In the 23/24 season, Kavakos is honored as guest soloist at Carnegie Hall’s Opening Night Gala with the Chicago Symphony Orchestra and Riccardo Muti, as well as soloist at the CSO’s own Symphony Ball during its opening week. He will join the orchestra again for Szymanowski’s Violin Concerto No. 2 in November. Other US engagements include performances with the Boston Symphony and San Francisco Symphony, and a series of recitals with his regular partners Emanuel Ax and Yo-Yo Ma. Kavakos will perform a number of concerts throughout Europe including with the Wiener Symphoniker, Gewandhausorchester Leipzig, Staatskapelle Berlin, Luxembourg Philharmonic, Gothenburg Symphony; and will play-conduct the Philharmonia Orchestra at Royal Festival Hall and the Orchestre Philharmonique de Radio France. He will also conduct the Accademia Nazionale di Santa Cecilia.

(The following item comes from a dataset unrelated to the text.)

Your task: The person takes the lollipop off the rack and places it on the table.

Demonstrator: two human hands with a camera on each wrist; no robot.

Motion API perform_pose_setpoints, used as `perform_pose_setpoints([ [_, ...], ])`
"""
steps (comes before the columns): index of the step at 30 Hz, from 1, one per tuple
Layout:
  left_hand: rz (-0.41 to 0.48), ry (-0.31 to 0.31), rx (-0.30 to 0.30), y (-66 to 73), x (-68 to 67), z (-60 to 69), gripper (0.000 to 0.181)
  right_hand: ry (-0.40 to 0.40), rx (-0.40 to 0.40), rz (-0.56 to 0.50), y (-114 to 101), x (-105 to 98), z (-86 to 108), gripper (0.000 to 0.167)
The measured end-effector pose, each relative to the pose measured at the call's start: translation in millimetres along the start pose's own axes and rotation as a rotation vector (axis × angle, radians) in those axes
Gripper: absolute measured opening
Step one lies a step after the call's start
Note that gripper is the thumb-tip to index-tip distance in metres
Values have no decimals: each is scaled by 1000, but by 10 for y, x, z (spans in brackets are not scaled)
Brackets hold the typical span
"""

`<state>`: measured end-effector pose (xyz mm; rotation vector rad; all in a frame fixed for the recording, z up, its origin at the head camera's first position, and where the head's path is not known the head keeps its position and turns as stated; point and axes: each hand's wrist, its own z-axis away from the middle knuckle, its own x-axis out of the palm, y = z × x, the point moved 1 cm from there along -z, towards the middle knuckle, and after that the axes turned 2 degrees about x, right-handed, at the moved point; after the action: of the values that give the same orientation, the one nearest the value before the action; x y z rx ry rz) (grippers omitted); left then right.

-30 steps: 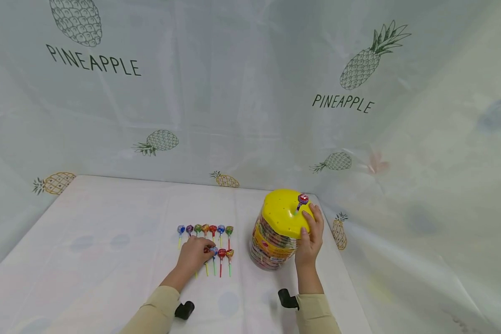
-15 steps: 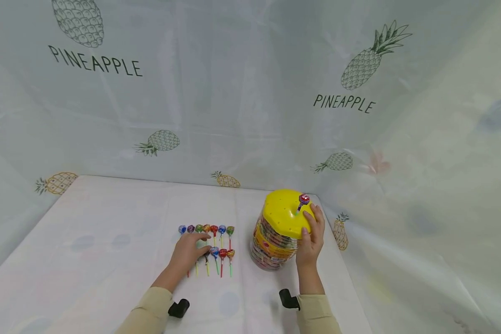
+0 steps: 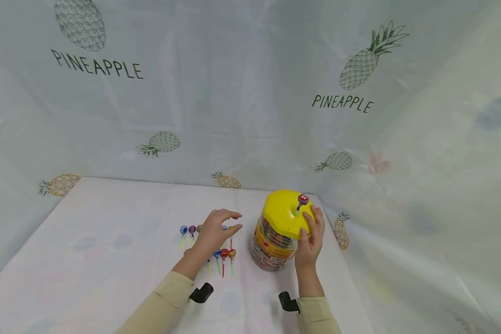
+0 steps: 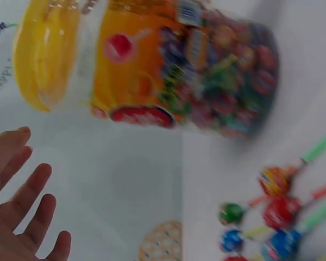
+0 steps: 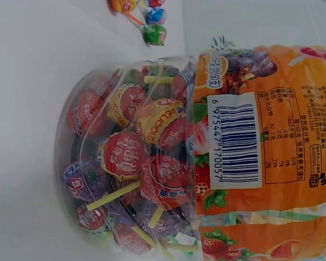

Kavakos is an exclusive recording artist with Sony Classics. Recent releases include Bach: Sei Solo and the re-release of his 2007 recording of the complete Beethoven Sonatas with Enrico Pace, for which he was named Echo Klassik Instrumentalist of the year. In 2022 Kavakos released Beethoven for Three: Symphonies Nos. 2 and 5 arranged for trio, with Emanuel Ax and Yo-Yo Ma. The second album from this series included Symphony No. 6, “Pastoral” and was released in November 2022, with further recordings planned for the 23-24 season.

Born and brought up in a musical family in Athens, Kavakos curates an annual violin and chamber music masterclass in Athens, which attracts violinists and ensembles from all over the world. He plays the ‘Willemotte’ Stradivarius violin of 1734.